Tout en guidant Tremaine vers l’escalier et l’étage, Annebrun raconta comment l’approche de Noël venait de pousser quatre vieilles femmes du bourg à une tentative insensée : essayer de récupérer dans l’église profanée les vases sacrés pour les laver et les purifier. La pensée du sacrilège commis par la bande à Buhot était insupportable à leur piété et à leur profond amour de Dieu.

— Elles sont allées à l’église sans se cacher ?

— Exactement. Elles comptaient sur leurs cheveux blancs, leur réputation sans tache et leur âge pour se faire respecter…

— Leurs familles n’ont pas essayé de les retenir ?

— Elles n’en ont pas. Trois d’entre elles sont veuves sans enfants ; la quatrième n’a jamais été mariée. Au risque de leur vie, elles voulaient donner au Seigneur une dernière preuve de leur amour et de leur fidélité…

— Et alors ? Qu’est-ce qu’on leur a fait ? Ces brutes ne les ont tout de même pas…

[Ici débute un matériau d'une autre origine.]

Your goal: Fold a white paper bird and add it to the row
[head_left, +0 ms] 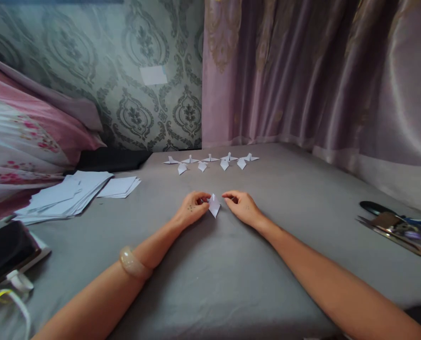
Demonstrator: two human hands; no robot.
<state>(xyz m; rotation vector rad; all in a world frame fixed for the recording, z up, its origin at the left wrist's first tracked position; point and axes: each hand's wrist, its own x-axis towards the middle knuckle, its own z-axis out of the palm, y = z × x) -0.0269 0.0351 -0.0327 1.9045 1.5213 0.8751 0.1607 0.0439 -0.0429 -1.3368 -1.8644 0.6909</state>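
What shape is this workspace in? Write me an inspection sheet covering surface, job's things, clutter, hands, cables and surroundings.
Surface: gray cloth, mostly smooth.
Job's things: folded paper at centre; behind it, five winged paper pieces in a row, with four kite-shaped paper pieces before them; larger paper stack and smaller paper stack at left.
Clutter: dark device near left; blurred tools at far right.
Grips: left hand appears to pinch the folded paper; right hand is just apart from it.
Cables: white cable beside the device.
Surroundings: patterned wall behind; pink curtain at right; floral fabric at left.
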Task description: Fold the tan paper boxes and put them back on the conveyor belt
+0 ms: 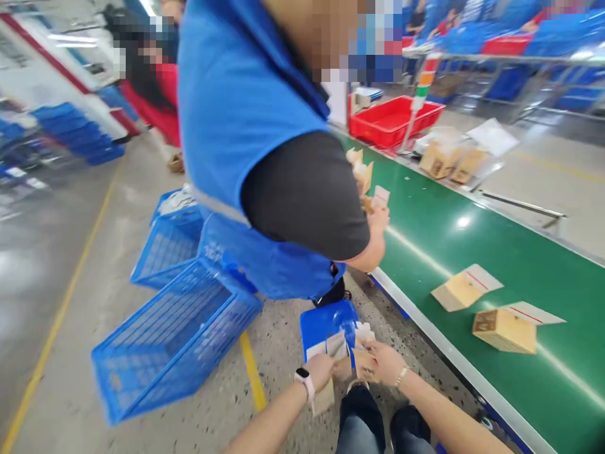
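Two bare hands work low at 6 o'clock over a blue plastic bin (326, 318), the wearer's jeans-clad knees (362, 419) just below. The R hand (387, 364) has thumb & fingers pinching the near side of a small tan carton (363, 366), which lies at 9 o'clock from that palm, touching it; long axis, as far as blur allows, runs approx. 12 to 6, w/ pale flaps up at the 12 end. The L hand (321, 371), banded at the wrist, curls over a tan card piece (324, 401) hanging at its 6 o'clock; fingertips hidden, so can't tell if they grip. Of the 2, the R hand is nearer the carton & also the green conveyor belt (425, 246), where a pair of flap-up boxes (505, 330) sit btwn 2 and 3 o'clock from it, well apart. At 12, a co-worker in a blue vest (227, 113) leans over the belt, one hand (378, 222) at more cartons; blue mesh crates (174, 340) stand at 10, a red tray (394, 120) beyond at approx. 12.
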`<action>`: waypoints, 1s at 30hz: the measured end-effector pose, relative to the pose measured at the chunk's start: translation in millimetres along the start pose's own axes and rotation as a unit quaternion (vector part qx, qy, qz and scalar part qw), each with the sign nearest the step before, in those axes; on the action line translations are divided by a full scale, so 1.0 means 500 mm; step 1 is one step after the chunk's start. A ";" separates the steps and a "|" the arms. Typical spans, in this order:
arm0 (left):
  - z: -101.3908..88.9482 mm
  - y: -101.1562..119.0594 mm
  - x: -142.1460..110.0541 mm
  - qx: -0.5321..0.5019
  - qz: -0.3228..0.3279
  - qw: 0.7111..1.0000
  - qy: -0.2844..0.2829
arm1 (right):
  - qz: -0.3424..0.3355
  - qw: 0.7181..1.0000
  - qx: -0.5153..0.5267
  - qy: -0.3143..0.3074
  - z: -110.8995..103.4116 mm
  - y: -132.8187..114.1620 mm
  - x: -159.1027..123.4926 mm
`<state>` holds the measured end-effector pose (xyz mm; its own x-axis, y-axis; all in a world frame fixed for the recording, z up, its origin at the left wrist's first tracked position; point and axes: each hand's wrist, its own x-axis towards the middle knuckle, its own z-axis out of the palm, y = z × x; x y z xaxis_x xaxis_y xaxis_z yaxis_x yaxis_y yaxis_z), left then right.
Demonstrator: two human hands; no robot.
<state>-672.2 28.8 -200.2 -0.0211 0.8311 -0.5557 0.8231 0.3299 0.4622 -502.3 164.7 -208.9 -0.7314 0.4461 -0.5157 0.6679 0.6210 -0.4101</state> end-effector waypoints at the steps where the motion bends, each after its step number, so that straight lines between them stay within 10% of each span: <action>1: -0.019 0.021 -0.021 0.027 0.027 0.999 -0.017 | 0.007 1.000 0.017 0.006 -0.030 0.011 -0.057; 6: -0.143 0.197 -0.073 0.150 0.220 0.963 -0.041 | 0.009 0.974 0.135 0.182 -0.172 0.080 -0.401; 10: -0.253 0.394 -0.065 0.242 0.382 0.892 -0.001 | 0.071 0.854 0.123 0.501 -0.228 0.138 -0.615; 14: -0.381 0.579 -0.052 0.330 0.434 0.830 0.115 | 0.106 0.720 0.103 0.678 -0.260 0.232 -0.690; 19: -0.497 0.774 0.034 0.355 0.362 0.820 0.265 | 0.062 0.683 0.316 0.656 -0.311 0.405 -0.666; 25: -0.425 0.884 0.278 0.362 0.256 0.876 0.190 | 0.080 0.680 0.553 0.475 -0.336 0.556 -0.564; 30: -0.337 0.852 0.389 0.388 0.200 0.896 0.079 | 0.137 0.639 0.555 0.515 -0.312 0.617 -0.575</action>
<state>-421.3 406.5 5.0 0.3352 0.8861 -0.3201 0.9279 -0.3693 -0.0505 -107.4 328.8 -70.0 0.1136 0.9823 -0.1487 0.0578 -0.1560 -0.9861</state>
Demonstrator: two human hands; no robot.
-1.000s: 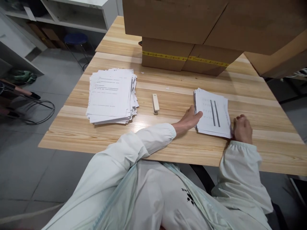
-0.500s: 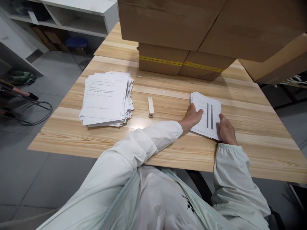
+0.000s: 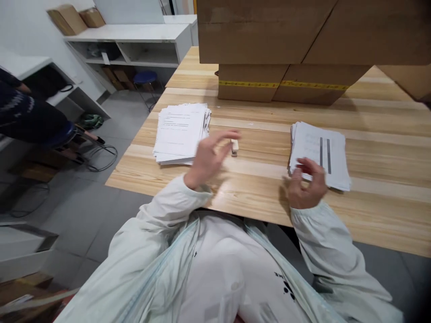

— Tuées ? Non. Blessées seulement et sans gravité mais je crois qu’elles auraient préféré mourir. Non seulement ces sauvages ont refusé de les écouter mais ils s’en sont emparées, les ont battues après avoir déchiré une partie de leurs vêtements puis les ont… tondues !

— Quoi ?

— Oui, tondues à ras ! touzées comme on dit par ici ! Puis ils les ont traînées sur la Poterie pour les obliger à danser autour de leur foutu arbre de la Liberté…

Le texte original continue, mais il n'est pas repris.